* Directions for this task
Could you repeat all of the entries below word for word, apart from the pictures?
Records shown START
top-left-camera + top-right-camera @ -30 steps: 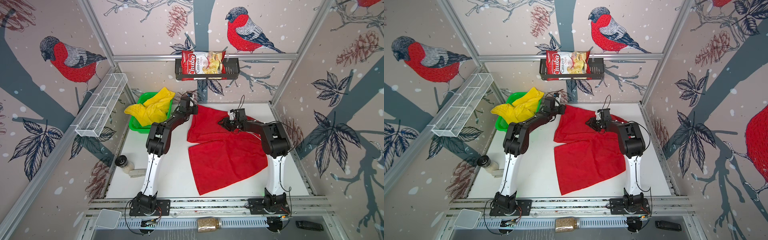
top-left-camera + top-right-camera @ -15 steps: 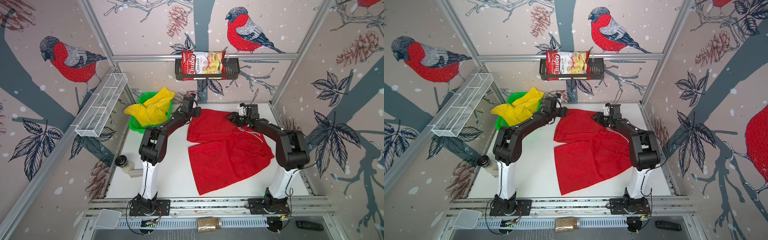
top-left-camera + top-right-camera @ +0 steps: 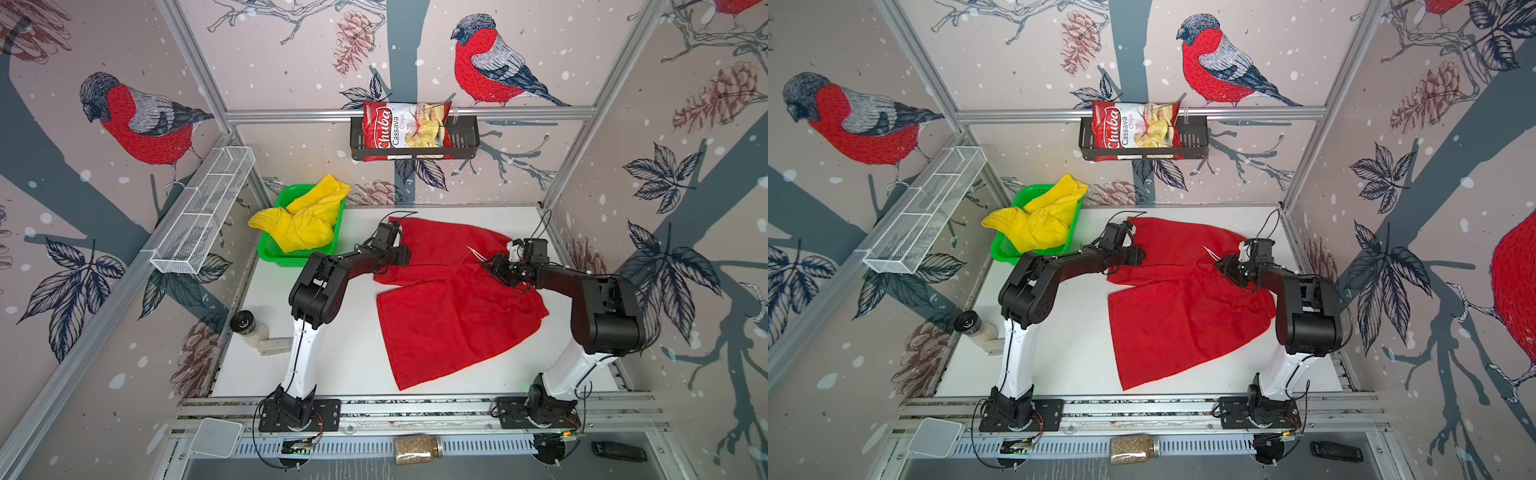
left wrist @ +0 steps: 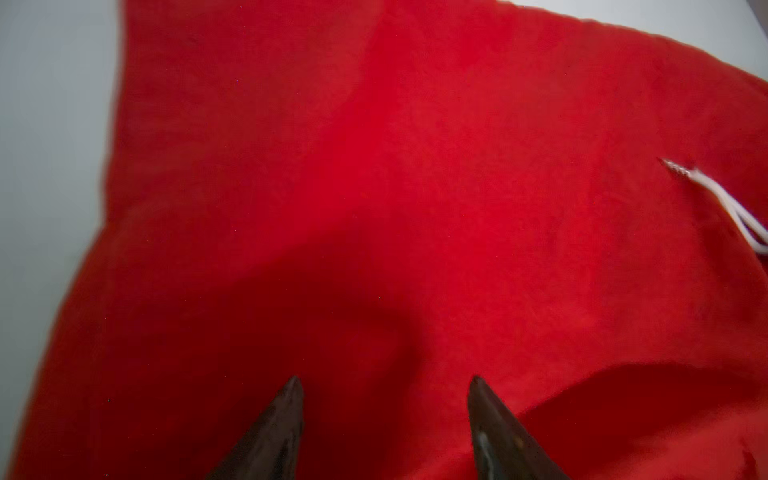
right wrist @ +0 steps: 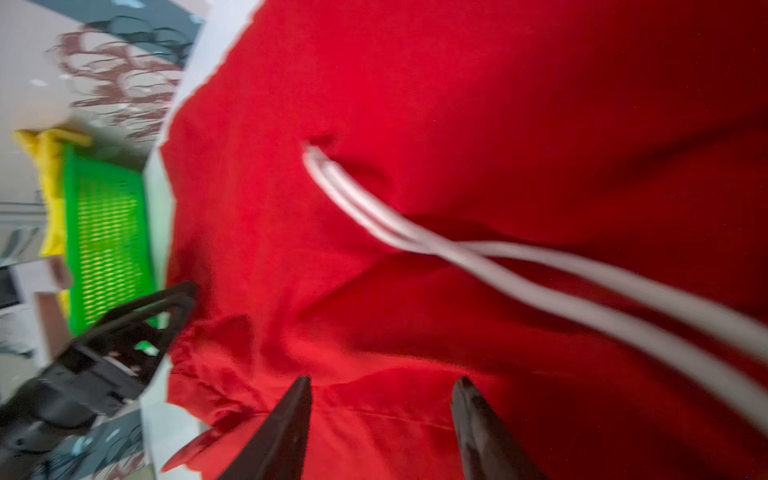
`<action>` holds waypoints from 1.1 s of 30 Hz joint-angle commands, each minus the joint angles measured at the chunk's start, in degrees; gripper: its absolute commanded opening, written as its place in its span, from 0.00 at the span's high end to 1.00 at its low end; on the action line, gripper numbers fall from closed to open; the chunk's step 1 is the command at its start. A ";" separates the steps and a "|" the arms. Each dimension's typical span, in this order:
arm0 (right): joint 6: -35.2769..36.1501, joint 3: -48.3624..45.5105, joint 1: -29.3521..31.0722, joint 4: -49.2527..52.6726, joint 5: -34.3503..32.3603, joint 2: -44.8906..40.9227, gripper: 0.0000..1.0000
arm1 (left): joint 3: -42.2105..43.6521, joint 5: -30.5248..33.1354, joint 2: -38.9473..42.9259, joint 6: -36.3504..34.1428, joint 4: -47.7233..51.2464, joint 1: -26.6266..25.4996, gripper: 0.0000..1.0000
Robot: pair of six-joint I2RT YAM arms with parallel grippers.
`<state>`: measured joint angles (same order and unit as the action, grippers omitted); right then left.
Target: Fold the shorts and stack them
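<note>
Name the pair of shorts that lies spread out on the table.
The red shorts, flat on the table; the yellow shorts sit crumpled in the green basket.

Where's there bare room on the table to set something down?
Biggest bare patch of table: between the left arm and the red shorts, down to the front rail. Smaller: front right, between the shorts' hem and the right arm. Crowded: back left, with basket and yellow shorts; a jar lies by the left edge.

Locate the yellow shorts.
In both top views the yellow shorts lie bunched in the green basket at the far left corner of the table, left of the red shorts.
</note>
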<state>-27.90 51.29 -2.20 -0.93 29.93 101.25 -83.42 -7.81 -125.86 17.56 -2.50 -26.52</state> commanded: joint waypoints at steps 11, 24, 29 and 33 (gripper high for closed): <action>-9.79 -4.75 10.68 -7.68 -3.73 -1.42 0.43 | -1.08 2.55 -1.44 -3.69 4.96 7.68 0.36; -3.33 4.66 4.01 3.02 1.61 -7.89 0.42 | 10.56 0.03 24.89 -2.42 7.70 1.46 0.38; -0.33 -0.82 1.88 4.57 2.46 -8.70 0.42 | 26.64 -0.51 33.47 5.02 3.21 -4.27 0.40; -1.67 -6.39 1.10 1.78 1.11 -8.88 0.44 | 37.44 -1.32 34.84 10.27 -2.52 -5.38 0.41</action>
<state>-30.02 47.22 -0.82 1.93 31.14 92.95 -49.65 -8.82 -91.59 22.63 -0.16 -31.70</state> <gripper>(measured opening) 0.565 0.587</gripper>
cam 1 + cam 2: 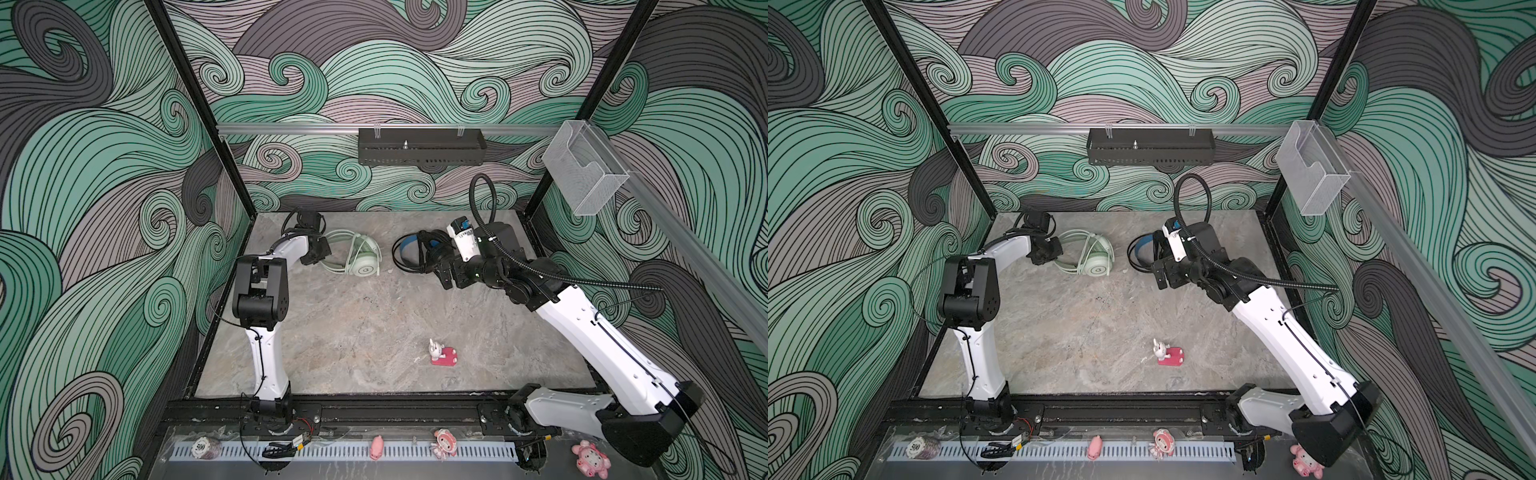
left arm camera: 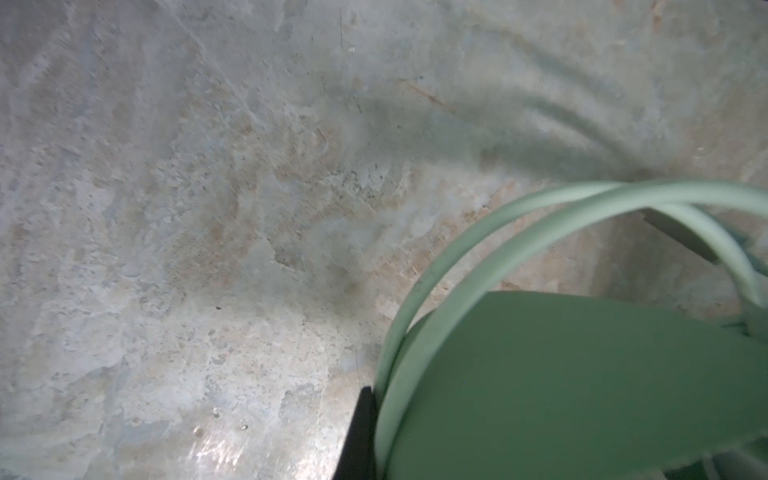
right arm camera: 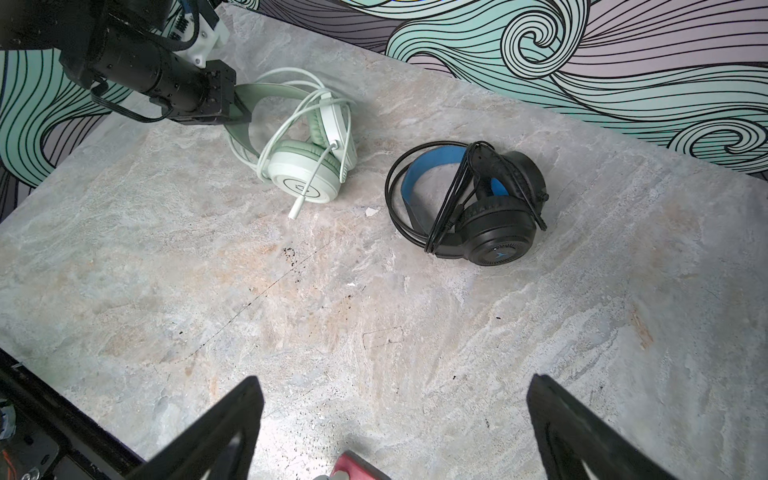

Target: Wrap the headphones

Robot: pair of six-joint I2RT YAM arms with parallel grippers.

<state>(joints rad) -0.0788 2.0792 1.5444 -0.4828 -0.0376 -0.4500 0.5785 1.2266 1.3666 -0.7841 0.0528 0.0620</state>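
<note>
**Inspector:** Firstly, the left side. What does the left gripper (image 3: 240, 107) have?

**Assistant:** Its jaws are closed tight on the headband of the mint-green headset (image 3: 307, 166). That set lies on its side at the far left of the table (image 1: 353, 332). The whitish cable (image 3: 286, 124) hangs in loose loops about band and cups. Where its plug end lies, I cannot tell. A straight white stalk (image 3: 309, 187), seemingly the microphone, crosses the near cup and points at the table.

**Inspector:** And to the right?

**Assistant:** The black headset (image 3: 490, 216) lies on the far side, right of centre and apart from the green one. Its black cable (image 3: 446, 203) is wound across the blue-lined band, and nothing grips it.

**Inspector:** The right gripper (image 3: 395, 380)?

**Assistant:** It is spread wide and empty, hovering above the table just near of the black set.

**Inspector:** Which step is in hand?

**Assistant:** By my judgement, the winding of the green set is closing out. The band is held and the turns are on but slack. The black set appears finished.

**Inspector:** What does the next move call for?

**Assistant:** Probably the free gripper crosses left to snug the slack loops while the left steadies the band. It needs a fine pinch on a thin cord. A careless pull could slide the turns off.
</note>
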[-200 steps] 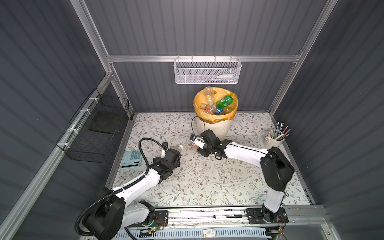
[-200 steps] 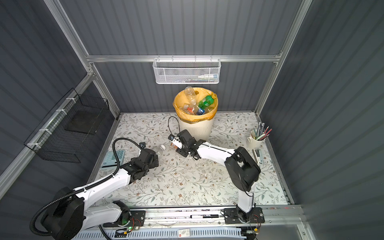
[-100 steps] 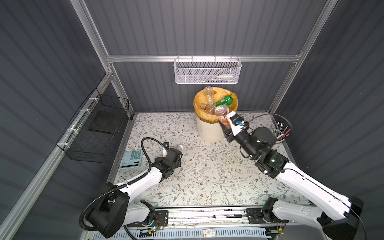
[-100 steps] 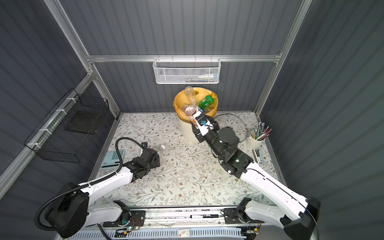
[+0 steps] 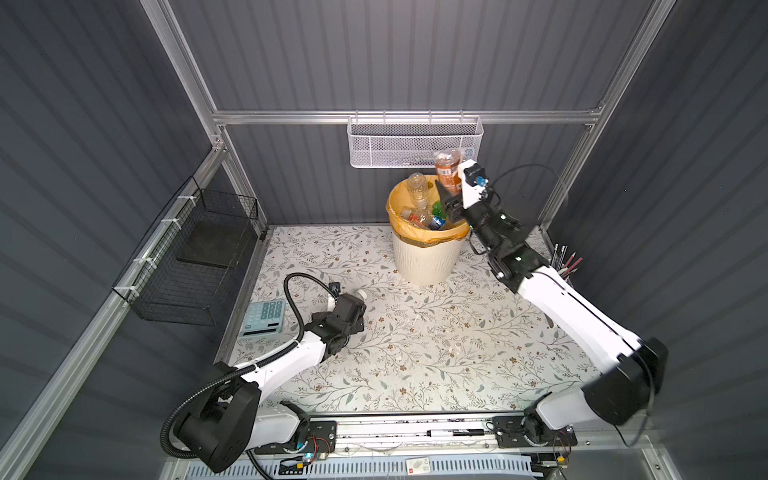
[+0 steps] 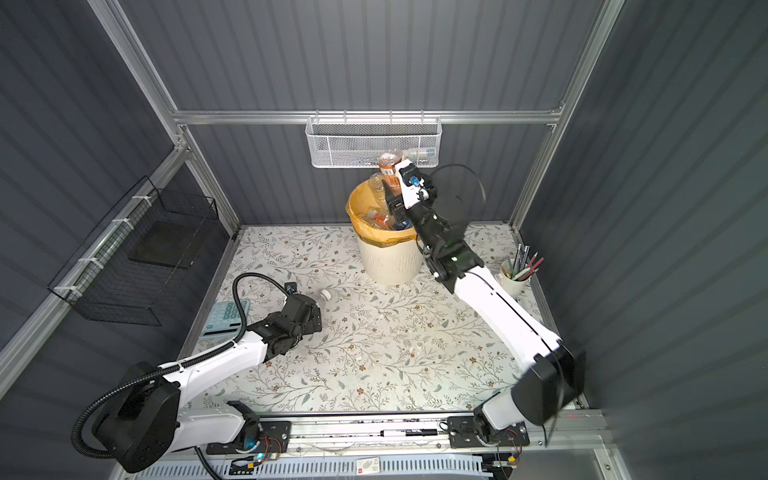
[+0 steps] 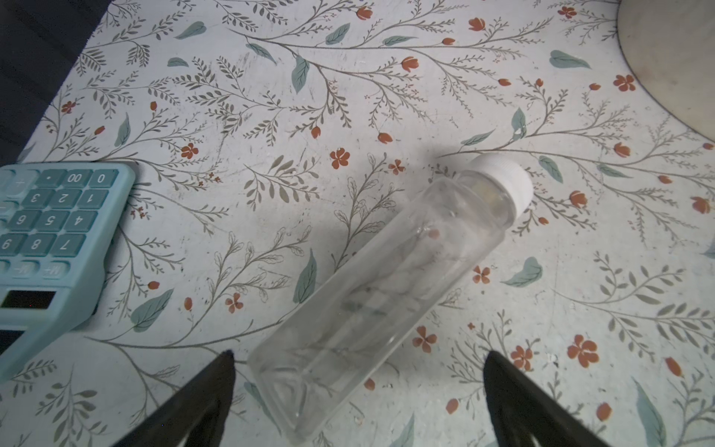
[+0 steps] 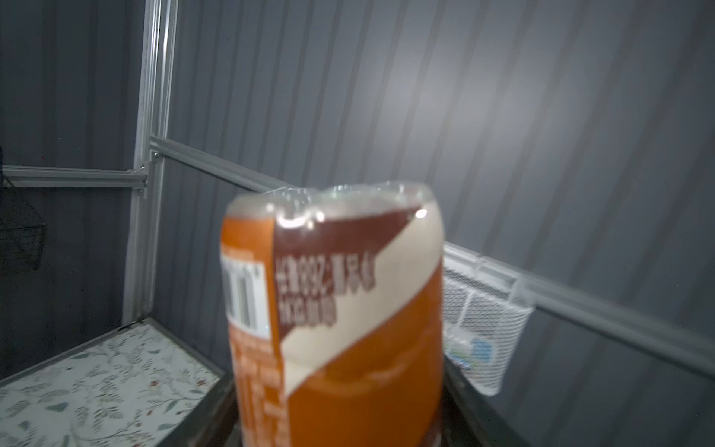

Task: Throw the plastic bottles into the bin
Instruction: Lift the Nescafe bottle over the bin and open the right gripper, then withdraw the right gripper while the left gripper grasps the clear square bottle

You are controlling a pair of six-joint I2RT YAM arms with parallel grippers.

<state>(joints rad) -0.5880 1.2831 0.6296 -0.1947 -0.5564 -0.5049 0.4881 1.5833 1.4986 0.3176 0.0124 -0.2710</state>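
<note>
Right gripper [image 5: 453,189] raised over bin [image 5: 419,262], orange-label bottle [image 8: 340,309] btwn jaws, grip unclear, label text blurred, left gripper [image 7: 358,354] spread round clear bottle [image 7: 387,286].

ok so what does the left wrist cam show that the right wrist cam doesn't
Only the left wrist view: a clear bottle with a white cap lying on its side, its base end between the fingers of the open left gripper, and a blue calculator nearby. Only the right wrist view: an orange-labelled bottle, blurred and close up, with the white mesh basket and the black wire basket on the walls behind. Both: the floral table.
</note>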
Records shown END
* Your solution
top-left-camera + top-right-camera @ -30 steps: 
top-left-camera + top-right-camera @ -15 steps: 
top-left-camera + top-right-camera @ +0 steps: 
left wrist @ +0 steps: 
right wrist @ +0 steps: 
`<action>` holds waypoints from 1.1 s of 30 Hz joint-angle commands, each minus the joint angles measured at the chunk's start, in degrees; gripper: its absolute commanded opening, written as its place in its span, from 0.00 at the span's high end to 1.00 at its low end; on the action line, gripper numbers fall from closed to open; the chunk's step 1 is the command at its start. A ";" separates the steps and a "|" the arms. Each dimension's typical span, in this order:
arm0 (right): joint 6: -35.2769..36.1501, joint 3: -48.3624..45.5105, joint 1: -29.3521..31.0722, joint 4: -49.2527..52.6726, joint 5: -34.3503..32.3603, joint 2: -44.8906..40.9227, gripper: 0.0000..1.0000
arm1 (left): joint 3: -42.2105..43.6521, joint 5: -30.5248..33.1354, joint 2: -38.9473..42.9259, joint 6: -36.3504..34.1428, joint 4: -47.7233..51.2464, joint 1: -26.6266..25.4996, gripper: 0.0000..1.0000
Robot: pair of six-joint I2RT YAM arms with parallel grippers.
`<state>`: measured joint angles (same order and unit as the action, grippers omitted); right then left.
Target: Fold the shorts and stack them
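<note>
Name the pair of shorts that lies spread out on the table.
The red shorts, flat on the table; the yellow shorts sit crumpled in the green basket.

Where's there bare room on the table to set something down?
Biggest bare patch of table: between the left arm and the red shorts, down to the front rail. Smaller: front right, between the shorts' hem and the right arm. Crowded: back left, with basket and yellow shorts; a jar lies by the left edge.

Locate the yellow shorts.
In both top views the yellow shorts lie bunched in the green basket at the far left corner of the table, left of the red shorts.
</note>
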<state>-27.90 51.29 -2.20 -0.93 29.93 101.25 -83.42 -7.81 -125.86 17.56 -2.50 -26.52</state> commanded: joint waypoints at steps 11, 24, 29 and 33 (gripper high for closed): <action>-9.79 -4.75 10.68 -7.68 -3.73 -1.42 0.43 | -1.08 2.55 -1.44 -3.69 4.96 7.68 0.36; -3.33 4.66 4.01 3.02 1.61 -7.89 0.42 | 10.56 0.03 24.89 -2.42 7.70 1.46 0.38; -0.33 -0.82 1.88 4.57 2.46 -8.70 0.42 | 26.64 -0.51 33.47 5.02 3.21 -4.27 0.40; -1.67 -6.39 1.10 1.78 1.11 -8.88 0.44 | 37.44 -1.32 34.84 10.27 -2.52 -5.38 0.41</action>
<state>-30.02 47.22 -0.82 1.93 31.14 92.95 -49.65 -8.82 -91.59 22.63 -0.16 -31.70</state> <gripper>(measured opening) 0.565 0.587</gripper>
cam 1 + cam 2: 
left arm camera: 
right arm camera: 

Target: Wrap the headphones

Robot: pair of six-joint I2RT YAM arms with parallel grippers.

<state>(joints rad) -0.0788 2.0792 1.5444 -0.4828 -0.0376 -0.4500 0.5785 1.2266 1.3666 -0.7841 0.0528 0.0620</state>
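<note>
**Inspector:** Firstly, the left side. What does the left gripper (image 3: 240, 107) have?

**Assistant:** Its jaws are closed tight on the headband of the mint-green headset (image 3: 307, 166). That set lies on its side at the far left of the table (image 1: 353, 332). The whitish cable (image 3: 286, 124) hangs in loose loops about band and cups. Where its plug end lies, I cannot tell. A straight white stalk (image 3: 309, 187), seemingly the microphone, crosses the near cup and points at the table.

**Inspector:** And to the right?

**Assistant:** The black headset (image 3: 490, 216) lies on the far side, right of centre and apart from the green one. Its black cable (image 3: 446, 203) is wound across the blue-lined band, and nothing grips it.

**Inspector:** The right gripper (image 3: 395, 380)?

**Assistant:** It is spread wide and empty, hovering above the table just near of the black set.

**Inspector:** Which step is in hand?

**Assistant:** By my judgement, the winding of the green set is closing out. The band is held and the turns are on but slack. The black set appears finished.

**Inspector:** What does the next move call for?

**Assistant:** Probably the free gripper crosses left to snug the slack loops while the left steadies the band. It needs a fine pinch on a thin cord. A careless pull could slide the turns off.
</note>
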[-200 steps] 
[-200 steps] 
[-100 steps] 
[-100 steps] 
[+0 steps] 
[+0 steps] 
[+0 steps] 
[+0 steps] 

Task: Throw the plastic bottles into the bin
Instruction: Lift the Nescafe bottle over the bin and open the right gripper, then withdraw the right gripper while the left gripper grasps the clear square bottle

You are controlling a pair of six-joint I2RT YAM arms with parallel grippers.

<state>(joints rad) -0.5880 1.2831 0.6296 -0.1947 -0.5564 -0.5049 0.4881 1.5833 1.4986 0.3176 0.0124 -0.2710</state>
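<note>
Right gripper [image 5: 453,189] raised over bin [image 5: 419,262], orange-label bottle [image 8: 340,309] btwn jaws, grip unclear, label text blurred, left gripper [image 7: 358,354] spread round clear bottle [image 7: 387,286].

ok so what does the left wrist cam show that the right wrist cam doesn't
Only the left wrist view: a clear bottle with a white cap lying on its side, its base end between the fingers of the open left gripper, and a blue calculator nearby. Only the right wrist view: an orange-labelled bottle, blurred and close up, with the white mesh basket and the black wire basket on the walls behind. Both: the floral table.
</note>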

This answer has been given in full.